The Category 4 hurricane wiped out 80 percent of the small town’s three-and-a-half-mile stretch.

“We had approximately, pre-Michael, 2,700 homes,” Cathey said. “Now, we have less than 500 standing. And some of the 500 are just shells of homes that will eventually be torn down.”

Cathey didn’t lose his home. But his livelihood, the only hardware store in Mexico Beach, fell victim to Michael. What was left was moved to the warehouse behind his store.

“It’s sort of a makeshift operation, but better than not having any place to go,” he said.

That was the case for restaurant owner Michael Scoggins, who owned Killer Seafood right along the coast.

“When I walked up to the pile of the restaurant, it wasn’t even my building there anymore,” Scoggins said. “My building was completely gone, all of my contents scattered well deep into the woods. It was the condos sitting across the street on my slab. We were just wrapping up season number 15.”

In an hour, Michael destroyed what Scoggins had spent years building. But it wasn’t just his livelihood washed away by the storm. He had all of his employees to worry about -- employees like Codey McCarthy.

McCarthy, a cook at Killer Seafood, was taken in by Tony Whitfield, who owns the only sit-down restaurant currently open in the area, Shipwreck Raw Bar, in St. Joe Beach.

“Three employees from Killer [Seafood] are here,” McCarthy said. “We’ve got employees from Castaway.

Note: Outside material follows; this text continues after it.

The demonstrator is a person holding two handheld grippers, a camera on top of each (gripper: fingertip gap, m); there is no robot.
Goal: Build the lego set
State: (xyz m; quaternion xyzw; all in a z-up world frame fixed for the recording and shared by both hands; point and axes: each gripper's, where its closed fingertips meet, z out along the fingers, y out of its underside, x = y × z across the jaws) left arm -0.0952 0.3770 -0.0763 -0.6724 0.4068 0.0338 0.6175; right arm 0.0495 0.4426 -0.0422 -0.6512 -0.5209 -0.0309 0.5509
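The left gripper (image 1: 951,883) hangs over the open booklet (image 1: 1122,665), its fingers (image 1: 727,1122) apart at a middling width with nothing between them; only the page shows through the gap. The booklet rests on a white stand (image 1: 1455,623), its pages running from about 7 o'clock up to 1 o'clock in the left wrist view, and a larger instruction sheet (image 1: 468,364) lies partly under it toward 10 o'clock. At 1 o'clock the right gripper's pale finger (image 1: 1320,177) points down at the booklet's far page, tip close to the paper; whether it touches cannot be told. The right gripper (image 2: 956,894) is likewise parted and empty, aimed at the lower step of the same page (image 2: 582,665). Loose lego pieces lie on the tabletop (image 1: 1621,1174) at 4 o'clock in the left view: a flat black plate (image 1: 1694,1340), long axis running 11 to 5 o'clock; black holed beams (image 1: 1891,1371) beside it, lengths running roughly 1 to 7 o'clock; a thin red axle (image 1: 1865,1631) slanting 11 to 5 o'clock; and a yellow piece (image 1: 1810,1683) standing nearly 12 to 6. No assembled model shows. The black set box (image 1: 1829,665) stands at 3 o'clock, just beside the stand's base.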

Tony is really helping the community by bringing in other local businesses to get us working and so other people can get on their feet and get their businesses back up.”

It's something Cathey says could take years.

“It’s going to take every bit of two years to see some seeds to start to sprout here, in terms of taking shape for our new town.”

A new town but with the same old feel.

“We don’t want to change who we are. Our community is quaint, it’s unique,” Cathey added. “It’s an old throwback Florida town. To stay the course and be true to who we want to be is going to take a lot of effort to do that.”